Марти поднимает с незастеленной постели альбом с пластинками. С конверта пластинки свисает носок. Он относит альбом на письменный стол в конце комнаты.
– А носок? – спрашивает Человек без имени.
– Прилип, – поясняет Марти. – Но надо, чтобы все осталось как было.
Днем оба задремали. Марти – в Лииной постели, Человек без имени – в комнате Сэмми. Марти просыпается первым и выходит в коридор: приятно, что в соседней комнате кто-то спит.
– Поднимайся, – говорит он, встряхнув товарища. Смотрит на свои часы. – Пора пить таблетки.
– Чего? – бормочет Человек без имени. – Я сплю…
– Я тебя предупреждал, – говорит Марти, – в этот раз я наставлю тебя на путь истинный. А значит, мы оба должны жить по расписанию. Обедать в обед. По ночам – спать. А днем – нет.
Человек без имени расставил в ряд свои пузырьки с лекарствами под настольной лампой. Пока тот ворочается в постели, Марти читает надписи на пузырьках.

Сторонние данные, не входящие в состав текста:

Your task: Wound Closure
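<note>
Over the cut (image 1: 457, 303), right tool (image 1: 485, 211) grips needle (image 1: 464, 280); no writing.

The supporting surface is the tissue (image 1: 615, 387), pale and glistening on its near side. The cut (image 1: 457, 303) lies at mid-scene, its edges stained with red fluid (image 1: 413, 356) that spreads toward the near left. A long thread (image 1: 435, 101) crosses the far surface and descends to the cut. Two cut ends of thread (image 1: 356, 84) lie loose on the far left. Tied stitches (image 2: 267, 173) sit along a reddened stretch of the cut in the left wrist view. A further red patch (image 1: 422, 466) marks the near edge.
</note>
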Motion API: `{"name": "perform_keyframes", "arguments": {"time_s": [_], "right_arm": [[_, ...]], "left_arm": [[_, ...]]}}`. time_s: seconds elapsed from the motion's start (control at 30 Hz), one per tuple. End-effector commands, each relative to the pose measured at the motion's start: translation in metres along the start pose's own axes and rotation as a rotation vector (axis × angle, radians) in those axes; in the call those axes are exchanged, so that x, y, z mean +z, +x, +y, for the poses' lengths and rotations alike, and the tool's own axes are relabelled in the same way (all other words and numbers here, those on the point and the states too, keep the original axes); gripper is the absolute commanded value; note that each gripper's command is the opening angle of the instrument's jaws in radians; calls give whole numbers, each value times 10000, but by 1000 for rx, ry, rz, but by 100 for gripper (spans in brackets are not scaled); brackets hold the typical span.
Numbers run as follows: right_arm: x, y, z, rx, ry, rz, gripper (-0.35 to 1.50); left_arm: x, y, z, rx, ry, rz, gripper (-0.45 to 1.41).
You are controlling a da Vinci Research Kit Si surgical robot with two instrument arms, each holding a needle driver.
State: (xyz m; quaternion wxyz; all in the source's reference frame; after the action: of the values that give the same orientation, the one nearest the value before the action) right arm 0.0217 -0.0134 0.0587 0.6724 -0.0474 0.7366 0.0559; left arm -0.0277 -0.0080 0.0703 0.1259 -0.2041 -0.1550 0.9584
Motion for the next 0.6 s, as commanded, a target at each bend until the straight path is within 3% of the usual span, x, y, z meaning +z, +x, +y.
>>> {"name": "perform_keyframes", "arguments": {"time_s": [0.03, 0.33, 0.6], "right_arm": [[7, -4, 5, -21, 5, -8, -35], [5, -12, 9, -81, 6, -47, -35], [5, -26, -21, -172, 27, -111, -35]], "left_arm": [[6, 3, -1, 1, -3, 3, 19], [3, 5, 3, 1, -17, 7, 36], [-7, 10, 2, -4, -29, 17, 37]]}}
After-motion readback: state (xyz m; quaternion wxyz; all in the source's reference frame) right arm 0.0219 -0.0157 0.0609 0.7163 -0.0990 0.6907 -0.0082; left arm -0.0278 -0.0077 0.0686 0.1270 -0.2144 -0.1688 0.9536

Одно название ему незнакомо. Таких таблеток он не принимал, не читал о них и даже не слышал. Отрыв крышку, он вытряхивает на ладонь пару огромных зеленых капсул.
– Прямо-таки лошадиные дозы! От чего эти капсулы?

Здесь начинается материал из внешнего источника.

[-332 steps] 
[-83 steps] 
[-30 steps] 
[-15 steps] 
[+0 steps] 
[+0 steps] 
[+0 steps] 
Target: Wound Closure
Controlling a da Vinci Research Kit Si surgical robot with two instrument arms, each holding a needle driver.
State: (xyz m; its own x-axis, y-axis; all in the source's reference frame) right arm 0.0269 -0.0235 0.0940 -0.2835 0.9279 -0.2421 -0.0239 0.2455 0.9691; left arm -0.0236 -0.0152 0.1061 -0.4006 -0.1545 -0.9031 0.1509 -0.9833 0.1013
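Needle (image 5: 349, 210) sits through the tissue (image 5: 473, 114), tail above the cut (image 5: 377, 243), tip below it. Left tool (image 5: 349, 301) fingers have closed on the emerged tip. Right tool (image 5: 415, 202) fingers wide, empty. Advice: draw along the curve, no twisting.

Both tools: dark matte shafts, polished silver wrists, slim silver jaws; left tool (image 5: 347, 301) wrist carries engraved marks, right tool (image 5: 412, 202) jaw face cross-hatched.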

– Какие? – спрашивает Человек без имени, не открывая глаз.
– Зеленые, матовые.
– Чтобы я не буйствовал.
– И помогают?
– Ни разу не помогли.
Владелица кошерной пиццерии – из общины Охев-Шалом. По доброте своей она открыла Марти счет. Она знает: в конце концов Робин заплатит. Не было случая, чтобы не заплатила.
Марти и Человек без имени сидят за столиком на четверых. Марти – в строгом костюме и черной ермолке, на Человеке без имени – ермолка Сэмми, его имя вывязано по краю одноклассницей. Человек без имени, хоть и чистый, все равно бомж бомжом. Посетители глазеют на него не стесняясь.
Марти и Человек без имени заказали гигантскую пиццу. Банки черемуховой газировки от «Доктора Брауна»[35] пустеют одна за другой.
Человек без имени – благодарный слушатель, охотно слушал его в палате, слушает и теперь. Никогда у Марти не было собеседника с похожим прошлым, с похожими проблемами. Он никогда не открывал душу никому за пределами больницы, только там позволял себе искренность. А теперь вот сидит и на людях рассказывает Человеку без имени о своем первом приступе, словно речь идет о первой любви.